In this sneak peek from Action Alerts PLUS, portfolio manager Chris Versace gave his case for why Deere  (DE) – Get Free Report stands to benefit more from infrastructure spending than its fellow industrial Caterpillar  (CAT) – Get Free Report


JD DURKIN: Why does the club prefer Deere over Caterpillar?

CHRIS VERSACE: So this is a great question. It really speaks to knowing what you own– in other words, what’s the differences between the two businesses? So Deere is predominantly an AG equipment company. Caterpillar, largely construction equipment. And yes, Deere does have some construction equipment, exposure around 20% are sales– 20% or so of its revenue stream.

However, if we wanted to play Deere for the infrastructure spending that we see ramping, particularly nonresidential construction, we would be making a mistake because it has modest exposure. So the logical question that I suspect we’ll get is, well, Chris, why aren’t we playing Caterpillar for this? And the answer to that is very simple.

The infrastructure spending we’re trying to capture is predominantly US based. When we look at Caterpillar’s revenue stream, only about half of its revenue is derived from the US. So that, in our opinion, makes the largely domestic exposure with United Rentals, Vulcan Materials, a far more meaningful play on that infrastructure spending.

JD DURKIN: Chris, for those who may have missed the alert, can you dive a bit deeper into why you added to Deere on Monday? What should people know?

CHRIS VERSACE: So the company reported a simply stellar quarter. They gave great guidance on an annual basis. The wrinkle that we talked about post-earnings was the fact that, look, we’re starting to see normal seasonality emerge in the AG equipment business.
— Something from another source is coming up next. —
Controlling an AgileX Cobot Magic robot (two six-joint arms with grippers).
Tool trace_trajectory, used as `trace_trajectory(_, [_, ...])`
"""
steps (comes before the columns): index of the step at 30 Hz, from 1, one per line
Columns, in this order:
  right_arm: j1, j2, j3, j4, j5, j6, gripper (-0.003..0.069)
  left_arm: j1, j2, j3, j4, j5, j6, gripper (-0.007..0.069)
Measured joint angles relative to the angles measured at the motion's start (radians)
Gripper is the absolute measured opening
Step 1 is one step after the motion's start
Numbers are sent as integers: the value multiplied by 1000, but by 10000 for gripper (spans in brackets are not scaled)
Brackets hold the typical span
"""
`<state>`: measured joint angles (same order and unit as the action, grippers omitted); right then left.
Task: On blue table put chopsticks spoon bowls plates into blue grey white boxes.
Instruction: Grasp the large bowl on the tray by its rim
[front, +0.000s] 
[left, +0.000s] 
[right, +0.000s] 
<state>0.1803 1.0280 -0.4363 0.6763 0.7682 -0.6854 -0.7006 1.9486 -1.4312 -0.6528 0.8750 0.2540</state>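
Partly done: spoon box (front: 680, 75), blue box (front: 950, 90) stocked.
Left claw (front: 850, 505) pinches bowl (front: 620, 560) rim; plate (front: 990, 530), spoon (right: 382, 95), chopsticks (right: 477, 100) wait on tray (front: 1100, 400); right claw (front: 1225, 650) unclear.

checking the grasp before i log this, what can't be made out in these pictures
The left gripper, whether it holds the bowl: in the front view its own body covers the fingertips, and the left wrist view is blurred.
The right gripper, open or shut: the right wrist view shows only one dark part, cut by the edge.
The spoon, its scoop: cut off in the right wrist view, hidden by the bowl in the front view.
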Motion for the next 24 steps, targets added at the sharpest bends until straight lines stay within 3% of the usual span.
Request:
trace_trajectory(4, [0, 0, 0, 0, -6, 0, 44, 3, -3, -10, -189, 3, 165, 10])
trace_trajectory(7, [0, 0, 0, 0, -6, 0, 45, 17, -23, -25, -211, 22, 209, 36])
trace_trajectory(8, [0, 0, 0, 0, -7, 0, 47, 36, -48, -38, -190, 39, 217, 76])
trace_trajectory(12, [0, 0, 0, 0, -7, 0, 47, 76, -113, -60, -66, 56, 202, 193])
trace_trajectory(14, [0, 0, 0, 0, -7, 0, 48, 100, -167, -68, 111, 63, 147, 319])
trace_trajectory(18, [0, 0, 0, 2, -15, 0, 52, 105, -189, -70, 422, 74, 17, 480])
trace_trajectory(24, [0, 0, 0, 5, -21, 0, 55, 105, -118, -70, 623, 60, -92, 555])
We’ve seen this start to unfold in other businesses as well as supply chains have started to ease.

It’s candidly not that surprising, and I think the market really had to wrap its head around that. When we look into the innards of the report in the guidance, are backlog levels still strong? Yes. Is pricing still prevalent? Yes. Are we poised for more margin expansion? Yes. So when the shares sold off, we opted to do what we do when we see a great opportunity, and that’s pick up more shares.